Джудит пожала плечами.
– Что я могу знать, – коротко ответила она, потому что волновалась. Младенец, которого ее мать пыталась родить, был зачат, с определенным умыслом, во время торжеств по поводу коронации. Аделаида, верная своим супружеским обязанностям, вынуждена была согласиться и на сорок первом году жизни, при двух взрослых дочерях, снова оказалась на сносях. Беременность она переносила очень тяжело. Джудит и Адела ухаживали за ней вместе со служанками, растирали ее распухшие ноги и кормили с ложки.
– Вдруг она умрет? – Нижняя губа Аделы задрожала. Джудит потерла руки. Несмотря на пылающий огонь и два платья, надетых одно на другое поверх белья, ей было холодно.
– Да не умрет она, – резко возразила она. – Если бы ей было так плохо, повитуха уже послала бы за священником, а Сибилла бы вышла к нам.
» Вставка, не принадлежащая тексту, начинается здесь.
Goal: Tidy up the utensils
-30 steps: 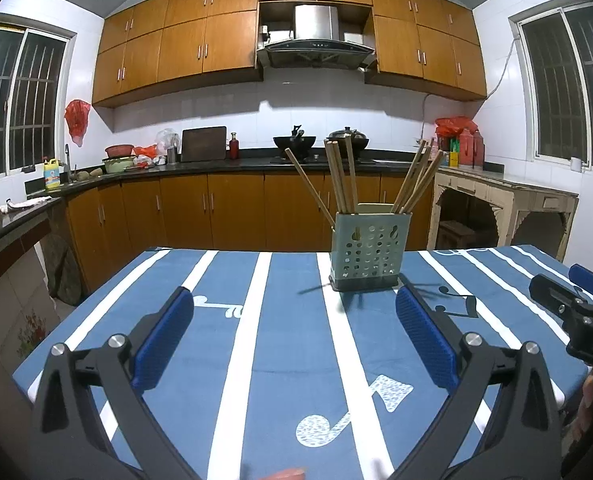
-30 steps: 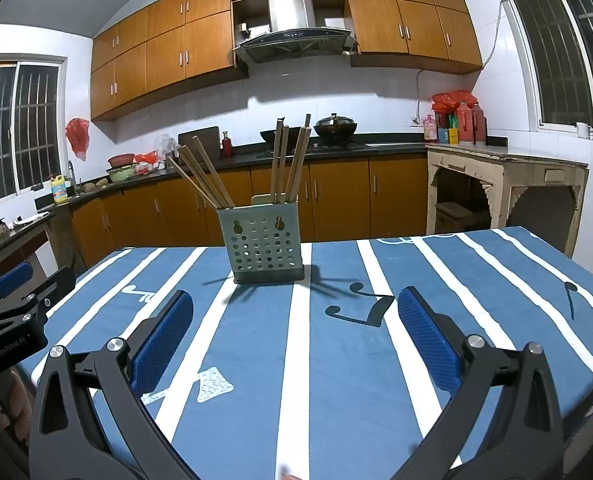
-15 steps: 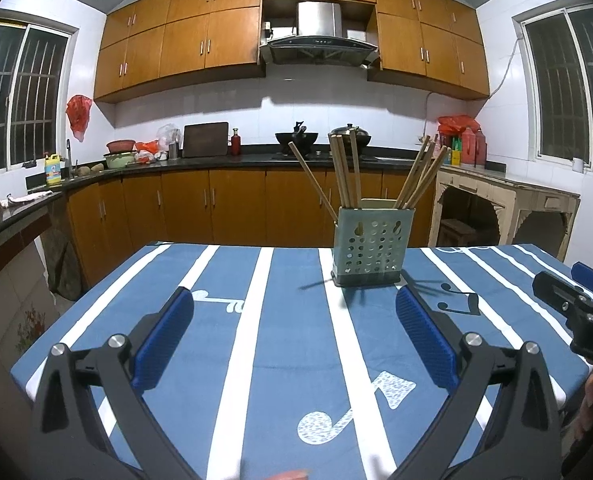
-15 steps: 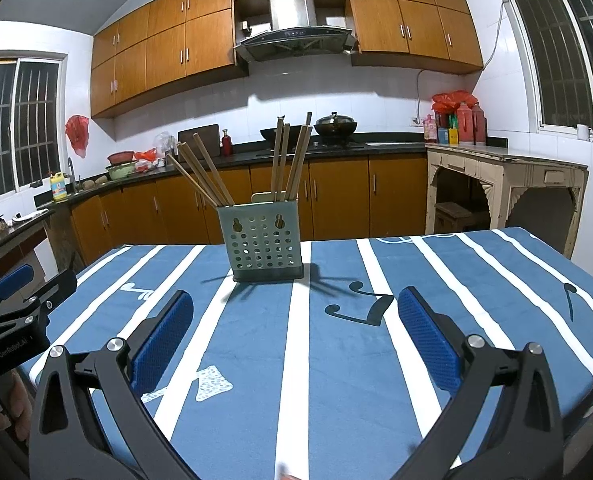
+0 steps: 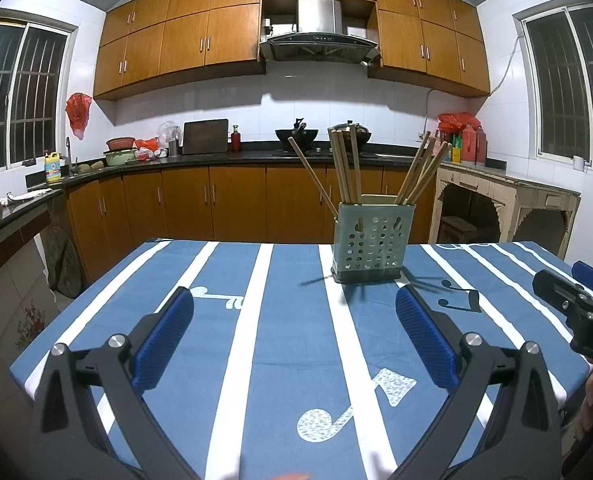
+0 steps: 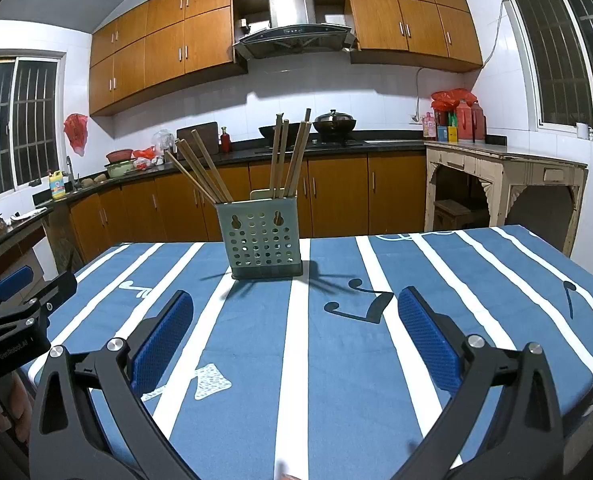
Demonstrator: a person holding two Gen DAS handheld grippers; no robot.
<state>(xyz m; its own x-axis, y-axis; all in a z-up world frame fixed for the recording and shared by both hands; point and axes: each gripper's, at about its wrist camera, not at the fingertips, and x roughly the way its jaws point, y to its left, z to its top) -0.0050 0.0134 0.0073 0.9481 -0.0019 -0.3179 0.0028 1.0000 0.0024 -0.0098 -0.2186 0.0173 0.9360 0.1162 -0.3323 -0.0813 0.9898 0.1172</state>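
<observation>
Apparently the sorting was finished: the chopsticks [image 5: 346, 168] stood bundled in the green holder [image 5: 370, 250], well ahead of both sets of jaws, leaning outward in separate groups. The left gripper [image 5: 294, 330] and right gripper [image 6: 296, 328] hung with jaws wide and empty over the table [image 6: 476, 280], whose blue striped cloth lay bare. Behind were wooden cabinets [image 5: 236, 208] and a dark kitchen counter.

Relative to the earlier frames, the left wrist view has tilted slightly upward, placing the utensil holder [image 5: 370, 240] and chopsticks [image 5: 346, 168] lower in frame, while the right gripper [image 5: 576, 296] appears slightly lower at the table's right edge.
</observation>
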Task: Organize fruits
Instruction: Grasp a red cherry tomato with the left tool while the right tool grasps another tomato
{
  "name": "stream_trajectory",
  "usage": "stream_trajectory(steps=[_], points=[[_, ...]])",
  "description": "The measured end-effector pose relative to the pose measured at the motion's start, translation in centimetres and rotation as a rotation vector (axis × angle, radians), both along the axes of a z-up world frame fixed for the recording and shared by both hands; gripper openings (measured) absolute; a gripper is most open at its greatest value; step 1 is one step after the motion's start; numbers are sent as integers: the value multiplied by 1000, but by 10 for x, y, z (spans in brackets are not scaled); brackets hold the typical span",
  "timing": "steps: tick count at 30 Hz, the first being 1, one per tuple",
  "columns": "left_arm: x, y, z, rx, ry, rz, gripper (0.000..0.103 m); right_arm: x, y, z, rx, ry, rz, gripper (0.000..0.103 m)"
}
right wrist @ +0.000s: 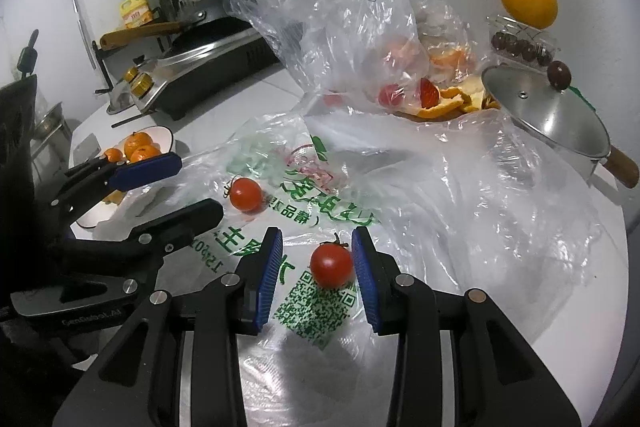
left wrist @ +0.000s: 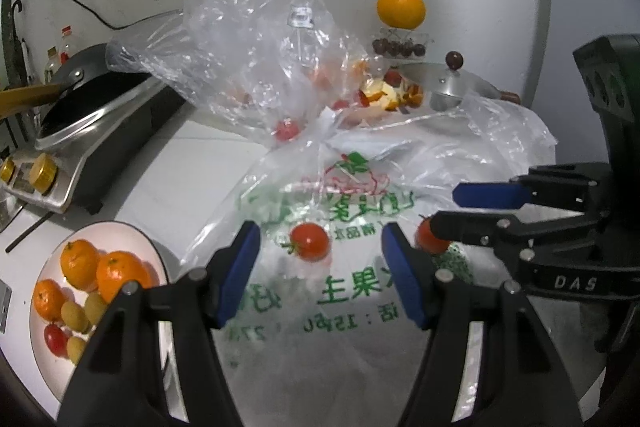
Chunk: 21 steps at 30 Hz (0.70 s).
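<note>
Crinkly clear plastic bag [right wrist: 460,187], glossy tomato [right wrist: 331,265], shiny, probably steel lid [right wrist: 548,115].

Surface: white countertop [left wrist: 192,163]; pale and smooth
Centre: flat printed plastic bag [left wrist: 320,267] spread over it; crumpled clear bag [left wrist: 248,27] standing behind
Left side: white plate [left wrist: 156,259] of fruit near the edge; stove [left wrist: 104,131] behind the plate
Far right: steel pan lid [right wrist: 552,115]; orange peels [right wrist: 448,103] just beside the lid
</note>
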<state>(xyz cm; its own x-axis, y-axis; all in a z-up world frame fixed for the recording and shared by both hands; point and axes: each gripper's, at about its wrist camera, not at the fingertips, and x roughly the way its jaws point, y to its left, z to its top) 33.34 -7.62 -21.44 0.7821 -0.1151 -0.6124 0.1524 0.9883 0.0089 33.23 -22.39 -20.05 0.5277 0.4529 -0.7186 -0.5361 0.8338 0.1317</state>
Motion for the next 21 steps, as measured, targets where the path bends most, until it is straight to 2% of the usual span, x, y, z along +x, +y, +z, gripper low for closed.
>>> stream_trajectory(steps=[16, 21], points=[[27, -3, -14, 13, 49, -1, 64, 13, -4, -15, 13, 39, 0, 38], [35, -3, -20, 21, 100, 15, 64, 14, -4, -18, 14, 48, 4, 38]])
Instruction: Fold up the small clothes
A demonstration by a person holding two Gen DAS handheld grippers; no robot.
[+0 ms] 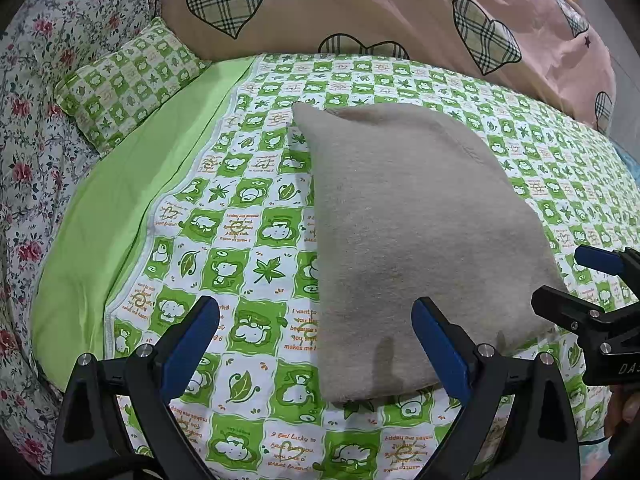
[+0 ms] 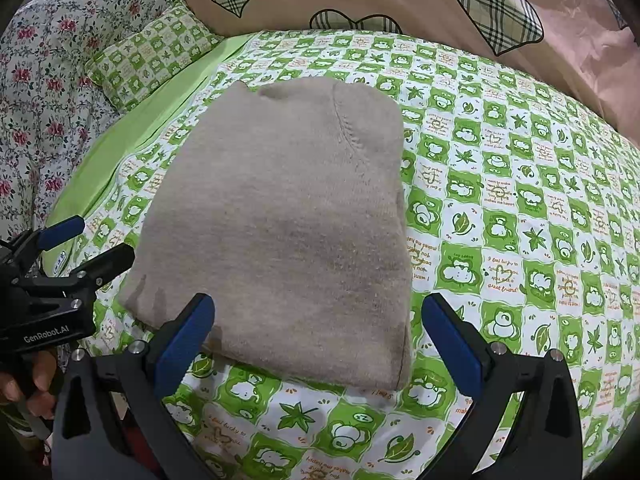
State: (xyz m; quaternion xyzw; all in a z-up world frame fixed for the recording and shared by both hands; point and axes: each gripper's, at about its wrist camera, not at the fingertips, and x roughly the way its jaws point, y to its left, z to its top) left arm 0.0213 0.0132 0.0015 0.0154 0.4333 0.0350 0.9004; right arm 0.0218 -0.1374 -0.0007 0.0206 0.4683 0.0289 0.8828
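Observation:
A beige knitted garment (image 1: 416,240) lies folded into a flat rectangle on the green-and-white checked bedspread (image 1: 248,240); it also shows in the right wrist view (image 2: 288,224). My left gripper (image 1: 316,320) is open and empty, hovering over the garment's near left corner. My right gripper (image 2: 318,320) is open and empty above the garment's near edge. In the left wrist view the right gripper (image 1: 576,276) shows at the garment's right edge, jaws apart. In the right wrist view the left gripper (image 2: 92,240) shows at the garment's left corner, jaws apart.
A small checked pillow (image 1: 128,80) lies at the back left on a plain green sheet (image 1: 120,208). A pink quilt with plaid hearts (image 1: 360,8) is piled along the back. A floral cover (image 1: 32,120) runs along the left.

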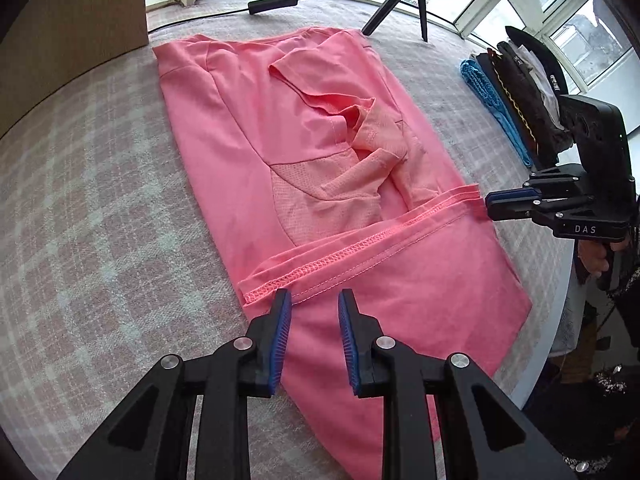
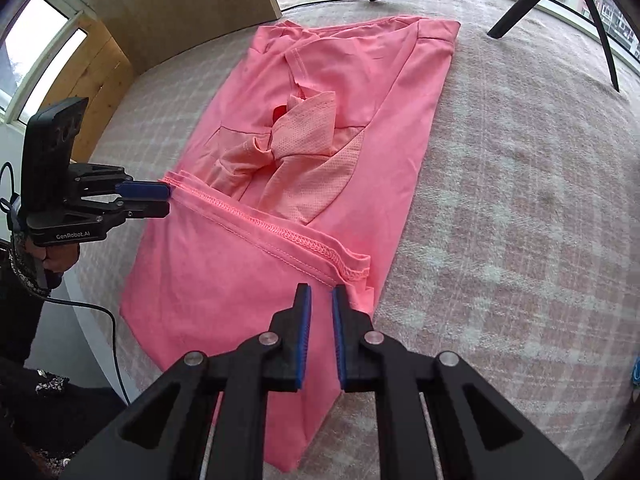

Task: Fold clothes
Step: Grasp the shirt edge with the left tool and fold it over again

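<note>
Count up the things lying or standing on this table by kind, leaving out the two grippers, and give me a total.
Pink T-shirt: 1
Stack of folded clothes: 1
Black tripod: 1
Black power adapter with cable: 1
Cardboard box: 1
Total: 5

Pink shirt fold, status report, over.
Left gripper and right gripper open, nothing between pads. Pink shirt flat, bottom hem folded up. Nothing in the way.
</note>
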Demonstrator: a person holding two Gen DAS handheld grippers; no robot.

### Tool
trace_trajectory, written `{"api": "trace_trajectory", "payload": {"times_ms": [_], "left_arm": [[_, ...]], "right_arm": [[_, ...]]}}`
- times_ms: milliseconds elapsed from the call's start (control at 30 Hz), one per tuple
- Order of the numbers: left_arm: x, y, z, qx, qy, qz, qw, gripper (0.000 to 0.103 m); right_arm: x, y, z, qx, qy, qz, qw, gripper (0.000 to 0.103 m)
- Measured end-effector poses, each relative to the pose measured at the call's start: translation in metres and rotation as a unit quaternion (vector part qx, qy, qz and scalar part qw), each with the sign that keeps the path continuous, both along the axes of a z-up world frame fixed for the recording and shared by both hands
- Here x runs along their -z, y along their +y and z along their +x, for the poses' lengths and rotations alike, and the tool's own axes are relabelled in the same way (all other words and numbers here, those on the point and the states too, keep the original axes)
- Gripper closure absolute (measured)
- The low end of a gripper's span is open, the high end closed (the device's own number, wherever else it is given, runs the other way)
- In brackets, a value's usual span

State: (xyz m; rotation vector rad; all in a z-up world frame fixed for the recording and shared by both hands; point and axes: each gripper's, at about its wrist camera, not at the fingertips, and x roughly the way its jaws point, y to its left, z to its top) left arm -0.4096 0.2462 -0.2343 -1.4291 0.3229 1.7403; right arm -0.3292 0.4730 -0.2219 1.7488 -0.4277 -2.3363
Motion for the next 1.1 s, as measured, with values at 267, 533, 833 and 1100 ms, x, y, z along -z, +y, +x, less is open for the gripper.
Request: {"api": "trace_trajectory", "payload": {"times_ms": [267, 533, 833, 1100], "left_arm": [[-0.057, -0.004, -0.01, 0.022, 0.041, 0.025, 0.9986, 0.078], [-0.069, 0.015, -0.122, -0.018, 0.132, -0.019, 0.9909, 0.068], [0.009, 0.06, -0.204, 0.003, 0.128, -0.078, 0.9887, 0.068], [0.024, 0.08, -0.206, 0.039, 0.143, -0.079, 0.9858, 0.068]], "right_arm": [[-0.069, 0.035, -0.005, 0.026, 0.045, -0.047, 0.998, 0.085], [-0.097, 0.097, -0.092, 0.064, 0.126, 0.061, 0.988, 0.057], [-0.013, 0.126, -0.189, 0.047, 0.079, 0.069, 0.993, 0.057], [0.019, 0.12, -0.215, 0.007, 0.074, 0.069, 0.995, 0.057]]}}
Не смей трястись!
– Я не трясусь, – шмыгнула носом Адела. Ветер внезапно перестал завывать, и они услышали тонкий плач ребенка.
Девушки замерли и повернулись на звук. Дверь распахнулась, и вышла Сибилла с засученными рукавами и таким раскрасневшимся лицом, будто сама рожала.
– У вас братик, – сообщила она улыбаясь, – Прекрасный мальчик. – Она отодвинулась, чтобы они могли войти в комнату.
Аделаида полулежала на высоких подушках на огромной кровати. Волосы, обычно заплетенные в косы, рассыпались по плечам. В нише стояла статуэтка святой Маргарет, покровительницы рожениц, по бокам горели две свечи. В руках Аделаида держала спеленутого младенца со сморщенным личиком и пучком золотистых волос.
Аделаида взглянула на дочерей. Под ее глазами были темные круги, на губах запеклась кровь. Она кусала их, чтобы сдержать крик боли. Но глаза ее горели радостью, триумфом и любовью, которых она никогда не испытывала, рожая дочерей. Заметив этот взгляд, Джудит почувствовала ревнивое раздражение. Ей потребовалась вся ее сила воли, чтобы заставить себя подойти к кровати и взглянуть на новорожденного.